Write out exactly the lines below that run from the one containing "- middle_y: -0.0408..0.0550" through the one containing "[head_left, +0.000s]", both included, with no other lines.

GIVEN MATERIAL START

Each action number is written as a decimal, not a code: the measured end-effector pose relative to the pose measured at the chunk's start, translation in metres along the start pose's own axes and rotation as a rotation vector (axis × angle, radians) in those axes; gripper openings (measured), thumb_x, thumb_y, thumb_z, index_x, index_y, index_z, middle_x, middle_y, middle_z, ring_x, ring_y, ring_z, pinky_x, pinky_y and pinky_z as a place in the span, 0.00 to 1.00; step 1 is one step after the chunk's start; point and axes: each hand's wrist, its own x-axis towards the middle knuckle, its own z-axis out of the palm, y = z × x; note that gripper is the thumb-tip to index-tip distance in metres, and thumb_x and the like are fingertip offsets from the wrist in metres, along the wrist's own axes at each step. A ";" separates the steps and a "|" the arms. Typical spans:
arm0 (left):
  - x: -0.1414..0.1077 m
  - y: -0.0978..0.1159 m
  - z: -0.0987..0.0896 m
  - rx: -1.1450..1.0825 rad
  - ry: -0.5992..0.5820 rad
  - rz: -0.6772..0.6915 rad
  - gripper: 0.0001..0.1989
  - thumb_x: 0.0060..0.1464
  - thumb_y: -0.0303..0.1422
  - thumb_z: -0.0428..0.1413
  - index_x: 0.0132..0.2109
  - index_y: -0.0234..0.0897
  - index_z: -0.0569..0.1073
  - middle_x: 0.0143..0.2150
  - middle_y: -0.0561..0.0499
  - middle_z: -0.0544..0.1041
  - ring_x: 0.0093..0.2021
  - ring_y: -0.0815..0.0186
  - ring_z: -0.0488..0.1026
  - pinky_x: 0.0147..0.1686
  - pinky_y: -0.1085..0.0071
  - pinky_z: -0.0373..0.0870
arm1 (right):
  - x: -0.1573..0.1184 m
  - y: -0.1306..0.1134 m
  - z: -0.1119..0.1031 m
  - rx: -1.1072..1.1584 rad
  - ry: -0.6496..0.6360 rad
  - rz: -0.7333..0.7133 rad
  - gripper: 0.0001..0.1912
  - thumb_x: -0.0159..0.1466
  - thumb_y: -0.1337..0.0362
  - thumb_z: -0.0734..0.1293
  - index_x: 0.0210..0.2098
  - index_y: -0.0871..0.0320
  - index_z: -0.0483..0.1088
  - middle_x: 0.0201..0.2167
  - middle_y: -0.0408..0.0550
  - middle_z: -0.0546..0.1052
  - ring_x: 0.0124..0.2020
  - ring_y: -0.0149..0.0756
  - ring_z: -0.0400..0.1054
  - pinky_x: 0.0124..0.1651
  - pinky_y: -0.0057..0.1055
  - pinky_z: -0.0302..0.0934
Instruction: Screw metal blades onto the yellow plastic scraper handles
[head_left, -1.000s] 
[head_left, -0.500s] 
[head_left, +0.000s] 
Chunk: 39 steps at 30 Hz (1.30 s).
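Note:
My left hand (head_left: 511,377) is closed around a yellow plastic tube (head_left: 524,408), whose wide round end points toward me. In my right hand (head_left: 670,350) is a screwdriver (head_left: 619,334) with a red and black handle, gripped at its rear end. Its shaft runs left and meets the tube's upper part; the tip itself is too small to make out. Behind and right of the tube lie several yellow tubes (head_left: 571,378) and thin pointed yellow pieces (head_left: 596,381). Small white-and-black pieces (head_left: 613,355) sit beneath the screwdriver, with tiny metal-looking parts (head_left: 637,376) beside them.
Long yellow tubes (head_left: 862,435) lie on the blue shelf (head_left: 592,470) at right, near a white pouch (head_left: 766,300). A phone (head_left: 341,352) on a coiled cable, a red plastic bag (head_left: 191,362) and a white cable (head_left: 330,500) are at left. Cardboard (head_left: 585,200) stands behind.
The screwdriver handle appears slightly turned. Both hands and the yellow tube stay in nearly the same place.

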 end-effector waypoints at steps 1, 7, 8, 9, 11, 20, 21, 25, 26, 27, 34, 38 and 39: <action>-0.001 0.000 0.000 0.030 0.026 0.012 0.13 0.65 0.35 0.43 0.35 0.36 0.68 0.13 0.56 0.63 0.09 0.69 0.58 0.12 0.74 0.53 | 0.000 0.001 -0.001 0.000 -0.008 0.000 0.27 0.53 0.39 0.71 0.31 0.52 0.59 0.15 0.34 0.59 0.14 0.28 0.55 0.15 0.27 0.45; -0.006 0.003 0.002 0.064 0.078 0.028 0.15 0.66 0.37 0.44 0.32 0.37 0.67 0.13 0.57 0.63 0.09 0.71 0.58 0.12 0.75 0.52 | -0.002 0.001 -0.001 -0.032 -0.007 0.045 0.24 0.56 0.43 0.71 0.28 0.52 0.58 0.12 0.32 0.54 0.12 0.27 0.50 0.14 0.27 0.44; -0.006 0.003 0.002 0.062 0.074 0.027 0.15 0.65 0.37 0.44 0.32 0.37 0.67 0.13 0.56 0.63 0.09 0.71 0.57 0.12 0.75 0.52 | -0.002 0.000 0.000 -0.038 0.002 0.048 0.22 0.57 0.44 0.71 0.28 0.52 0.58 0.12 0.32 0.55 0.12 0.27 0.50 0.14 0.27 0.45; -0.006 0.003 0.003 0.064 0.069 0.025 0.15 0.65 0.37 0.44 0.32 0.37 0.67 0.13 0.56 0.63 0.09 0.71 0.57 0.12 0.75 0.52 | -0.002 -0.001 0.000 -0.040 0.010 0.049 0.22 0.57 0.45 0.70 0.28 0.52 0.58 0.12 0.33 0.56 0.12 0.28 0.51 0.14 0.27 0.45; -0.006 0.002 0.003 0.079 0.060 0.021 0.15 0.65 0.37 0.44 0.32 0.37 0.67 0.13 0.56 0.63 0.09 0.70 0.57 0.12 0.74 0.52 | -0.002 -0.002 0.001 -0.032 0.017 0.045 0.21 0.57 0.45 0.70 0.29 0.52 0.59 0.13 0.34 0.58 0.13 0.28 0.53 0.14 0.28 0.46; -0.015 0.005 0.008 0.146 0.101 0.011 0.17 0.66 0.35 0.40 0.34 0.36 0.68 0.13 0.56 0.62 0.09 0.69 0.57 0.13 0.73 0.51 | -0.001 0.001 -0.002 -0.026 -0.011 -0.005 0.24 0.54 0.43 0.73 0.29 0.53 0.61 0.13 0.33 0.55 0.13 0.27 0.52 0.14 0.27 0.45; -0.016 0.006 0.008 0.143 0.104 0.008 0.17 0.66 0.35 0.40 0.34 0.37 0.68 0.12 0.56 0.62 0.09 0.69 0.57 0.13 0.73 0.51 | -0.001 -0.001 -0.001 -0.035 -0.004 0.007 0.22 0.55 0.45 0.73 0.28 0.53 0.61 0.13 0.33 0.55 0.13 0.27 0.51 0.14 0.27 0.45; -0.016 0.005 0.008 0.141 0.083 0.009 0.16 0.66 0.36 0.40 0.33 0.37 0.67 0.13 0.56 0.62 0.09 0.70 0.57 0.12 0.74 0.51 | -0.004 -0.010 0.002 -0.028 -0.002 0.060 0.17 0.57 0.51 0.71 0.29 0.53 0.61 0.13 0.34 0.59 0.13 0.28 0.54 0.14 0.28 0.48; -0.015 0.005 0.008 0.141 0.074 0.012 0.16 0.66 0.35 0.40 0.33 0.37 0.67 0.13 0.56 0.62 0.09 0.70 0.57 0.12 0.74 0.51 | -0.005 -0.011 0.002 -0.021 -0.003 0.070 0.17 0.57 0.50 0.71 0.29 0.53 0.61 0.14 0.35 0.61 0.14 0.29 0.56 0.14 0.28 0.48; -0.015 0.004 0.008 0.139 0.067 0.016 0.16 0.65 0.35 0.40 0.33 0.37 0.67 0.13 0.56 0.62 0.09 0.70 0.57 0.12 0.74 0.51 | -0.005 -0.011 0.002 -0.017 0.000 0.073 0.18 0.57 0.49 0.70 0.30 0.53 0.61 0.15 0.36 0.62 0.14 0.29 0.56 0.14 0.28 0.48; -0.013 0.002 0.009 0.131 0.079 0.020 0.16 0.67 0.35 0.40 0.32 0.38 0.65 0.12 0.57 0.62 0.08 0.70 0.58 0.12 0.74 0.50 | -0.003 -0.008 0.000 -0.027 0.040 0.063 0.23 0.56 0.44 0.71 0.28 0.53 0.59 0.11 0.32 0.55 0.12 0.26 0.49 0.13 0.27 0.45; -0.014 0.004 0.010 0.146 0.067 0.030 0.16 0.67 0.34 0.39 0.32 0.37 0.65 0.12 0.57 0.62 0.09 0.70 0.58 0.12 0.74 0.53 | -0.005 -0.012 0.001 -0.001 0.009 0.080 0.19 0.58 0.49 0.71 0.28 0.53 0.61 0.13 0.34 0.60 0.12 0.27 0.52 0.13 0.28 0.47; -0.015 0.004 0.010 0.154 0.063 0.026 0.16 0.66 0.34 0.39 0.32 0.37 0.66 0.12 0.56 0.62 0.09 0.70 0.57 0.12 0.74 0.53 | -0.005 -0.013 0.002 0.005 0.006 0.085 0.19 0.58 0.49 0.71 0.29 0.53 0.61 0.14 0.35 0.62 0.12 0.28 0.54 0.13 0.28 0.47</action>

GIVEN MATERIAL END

◆ **ANSWER BOX**
  - middle_y: -0.0408..0.0550
  - middle_z: -0.0546..0.1052
  - ring_x: 0.0124..0.2020
  - ring_y: -0.0149..0.0756
  - ring_z: -0.0400..0.1054
  - pinky_x: 0.0124..0.1651
  - pinky_y: -0.0057..0.1055
  - pinky_z: -0.0302..0.0934
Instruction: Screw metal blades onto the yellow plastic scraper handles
[head_left, -1.000s] 
[head_left, -0.500s] 
[head_left, +0.000s] 

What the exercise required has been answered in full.